**TRY IT**
Return all lines from the listing below in which "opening" appears.

**SOURCE DATA**
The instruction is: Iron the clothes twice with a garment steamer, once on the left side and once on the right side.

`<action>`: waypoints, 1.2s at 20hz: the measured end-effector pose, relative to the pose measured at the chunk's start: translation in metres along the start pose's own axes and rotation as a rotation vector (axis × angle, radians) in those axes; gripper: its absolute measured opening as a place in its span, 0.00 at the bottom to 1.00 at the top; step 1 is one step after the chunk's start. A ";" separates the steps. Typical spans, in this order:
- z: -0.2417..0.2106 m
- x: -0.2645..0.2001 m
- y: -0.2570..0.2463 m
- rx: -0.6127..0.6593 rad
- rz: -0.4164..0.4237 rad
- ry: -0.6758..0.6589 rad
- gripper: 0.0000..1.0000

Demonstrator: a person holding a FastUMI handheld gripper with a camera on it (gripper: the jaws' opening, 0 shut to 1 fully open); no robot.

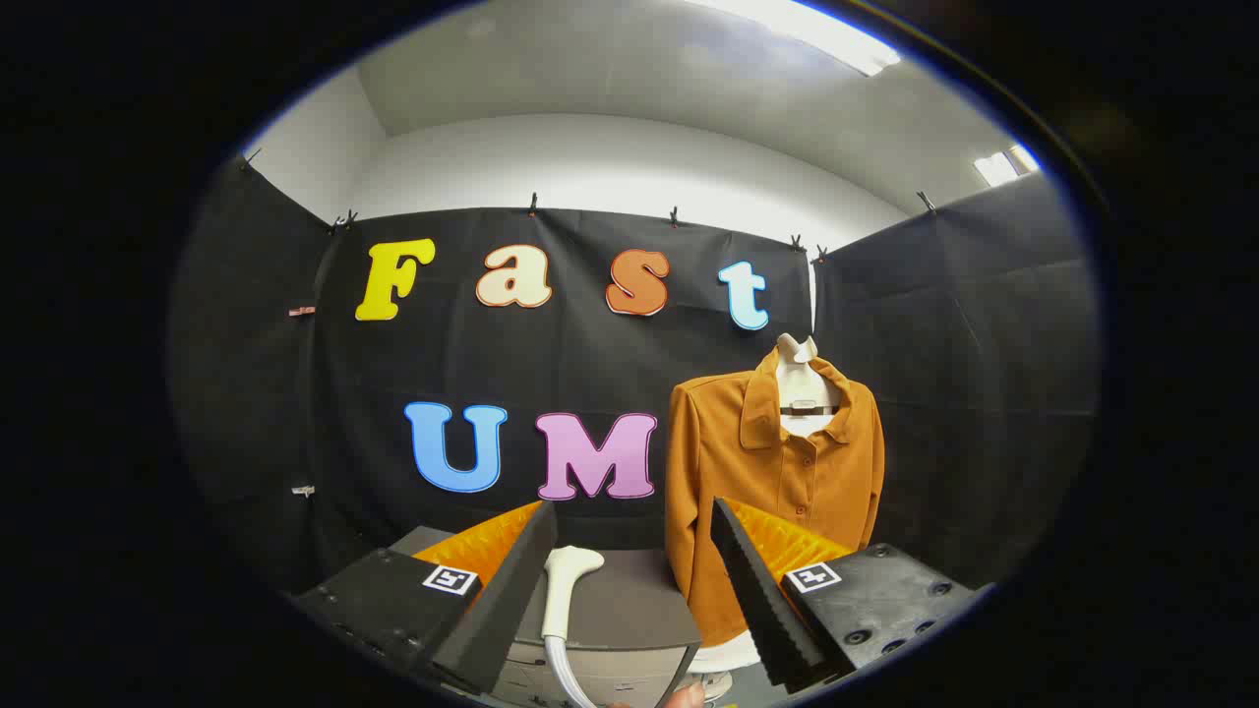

**EXERCISE SOLUTION**
`<action>`: waypoints, 1.2s at 20hz: the measured end-effector pose, relative to the pose measured at the chunk's start: translation in metres along the start pose's own axes and rotation as a rotation vector (axis × angle, radians) in those axes; gripper: its absolute measured opening as a place in its span, 0.00 at the bottom to 1.00 at the top; step 1 is one step after the chunk's start. A ";" separates the steps. Typical spans, in this order:
Demonstrator: a person holding a FastUMI handheld gripper with a camera on it (gripper: the jaws' opening, 0 shut to 1 fully open); no robot.

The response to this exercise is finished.